» **TASK DESCRIPTION**:
Each line of the data should be transcribed exactly as given.

....

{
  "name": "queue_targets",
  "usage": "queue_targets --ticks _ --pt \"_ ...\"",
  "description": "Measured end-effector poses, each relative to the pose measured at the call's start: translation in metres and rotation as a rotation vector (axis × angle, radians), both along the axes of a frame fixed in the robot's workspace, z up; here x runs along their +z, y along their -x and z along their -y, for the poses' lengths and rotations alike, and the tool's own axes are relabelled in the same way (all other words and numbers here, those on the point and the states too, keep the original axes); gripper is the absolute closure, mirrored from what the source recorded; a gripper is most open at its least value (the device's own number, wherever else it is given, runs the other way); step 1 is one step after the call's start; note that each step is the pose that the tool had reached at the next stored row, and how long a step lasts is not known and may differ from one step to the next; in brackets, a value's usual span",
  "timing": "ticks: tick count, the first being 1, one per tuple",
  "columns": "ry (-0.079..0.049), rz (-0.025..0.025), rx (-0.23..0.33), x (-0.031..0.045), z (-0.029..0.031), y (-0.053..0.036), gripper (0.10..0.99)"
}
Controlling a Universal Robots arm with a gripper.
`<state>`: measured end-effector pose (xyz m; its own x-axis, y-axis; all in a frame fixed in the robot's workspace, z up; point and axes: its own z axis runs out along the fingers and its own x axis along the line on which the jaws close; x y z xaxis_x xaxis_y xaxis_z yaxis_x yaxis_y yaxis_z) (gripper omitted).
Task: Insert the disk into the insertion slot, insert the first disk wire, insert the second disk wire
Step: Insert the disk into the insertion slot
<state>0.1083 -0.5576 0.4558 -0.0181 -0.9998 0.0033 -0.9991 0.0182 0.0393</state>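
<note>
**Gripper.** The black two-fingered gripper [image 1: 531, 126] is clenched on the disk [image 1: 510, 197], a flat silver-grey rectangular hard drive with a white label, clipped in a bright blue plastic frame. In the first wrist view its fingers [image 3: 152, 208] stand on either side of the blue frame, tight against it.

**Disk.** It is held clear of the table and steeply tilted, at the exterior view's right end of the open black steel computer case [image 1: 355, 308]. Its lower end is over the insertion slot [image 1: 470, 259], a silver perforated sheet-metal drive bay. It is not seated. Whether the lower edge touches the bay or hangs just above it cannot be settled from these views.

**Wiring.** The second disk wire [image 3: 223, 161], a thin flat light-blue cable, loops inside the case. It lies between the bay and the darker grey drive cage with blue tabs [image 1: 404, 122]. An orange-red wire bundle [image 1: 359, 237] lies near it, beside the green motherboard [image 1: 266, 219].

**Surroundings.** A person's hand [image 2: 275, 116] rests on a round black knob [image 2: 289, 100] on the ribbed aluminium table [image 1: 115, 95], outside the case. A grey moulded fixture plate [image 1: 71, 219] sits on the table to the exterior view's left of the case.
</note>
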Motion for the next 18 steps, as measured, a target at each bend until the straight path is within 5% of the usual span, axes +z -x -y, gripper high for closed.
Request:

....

» **EXERCISE RESULT**:
{
  "name": "queue_targets",
  "usage": "queue_targets --ticks _ --pt \"_ ...\"",
  "description": "Measured end-effector poses, each relative to the pose measured at the call's start: translation in metres and rotation as a rotation vector (axis × angle, radians), both along the axes of a frame fixed in the robot's workspace, z up; here x runs along their +z, y along their -x and z along their -y, for the poses' lengths and rotations alike, and the tool's own axes are relabelled in the same way (all other words and numbers here, those on the point and the states too, keep the original axes); gripper is the absolute closure, mirrored from what the source recorded; a gripper is most open at its least value (the device's own number, wherever else it is given, runs the other way); step 1 is one step after the call's start; note that each step is the pose that the tool had reached at the next stored row, and how long a step lasts is not known and may differ from one step to the next; in brackets, a value's usual span",
  "timing": "ticks: tick count, the first being 1, one per tuple",
  "columns": "ry (-0.079..0.049), rz (-0.025..0.025), rx (-0.23..0.33), x (-0.031..0.045), z (-0.029..0.031), y (-0.053..0.036), gripper (0.10..0.99)"
}
Controlling a Universal Robots arm with a gripper.
`<state>`: measured end-effector pose (xyz m; its own x-axis, y-axis; all in a frame fixed in the robot's workspace, z up; point and axes: its own z axis runs out along the fingers and its own x axis along the line on which the jaws close; x y z xaxis_x xaxis_y xaxis_z yaxis_x yaxis_y yaxis_z) (gripper omitted).
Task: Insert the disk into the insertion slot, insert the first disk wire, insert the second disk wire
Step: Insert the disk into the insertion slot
<state>0.1083 -0.5576 0.4558 -0.0181 -0.9998 0.0033 -0.9991 0.0182 0.0393</state>
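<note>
**Gripper.** The black two-fingered gripper [image 1: 531, 126] is clenched on the disk [image 1: 510, 197], a flat silver-grey rectangular hard drive with a white label, clipped in a bright blue plastic frame. In the first wrist view its fingers [image 3: 152, 208] stand on either side of the blue frame, tight against it.

**Disk.** It is held clear of the table and steeply tilted, at the exterior view's right end of the open black steel computer case [image 1: 355, 308]. Its lower end is over the insertion slot [image 1: 470, 259], a silver perforated sheet-metal drive bay. It is not seated. Whether the lower edge touches the bay or hangs just above it cannot be settled from these views.

**Wiring.** The second disk wire [image 3: 223, 161], a thin flat light-blue cable, loops inside the case. It lies between the bay and the darker grey drive cage with blue tabs [image 1: 404, 122]. An orange-red wire bundle [image 1: 359, 237] lies near it, beside the green motherboard [image 1: 266, 219].

**Surroundings.** A person's hand [image 2: 275, 116] rests on a round black knob [image 2: 289, 100] on the ribbed aluminium table [image 1: 115, 95], outside the case. A grey moulded fixture plate [image 1: 71, 219] sits on the table to the exterior view's left of the case.
</note>
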Motion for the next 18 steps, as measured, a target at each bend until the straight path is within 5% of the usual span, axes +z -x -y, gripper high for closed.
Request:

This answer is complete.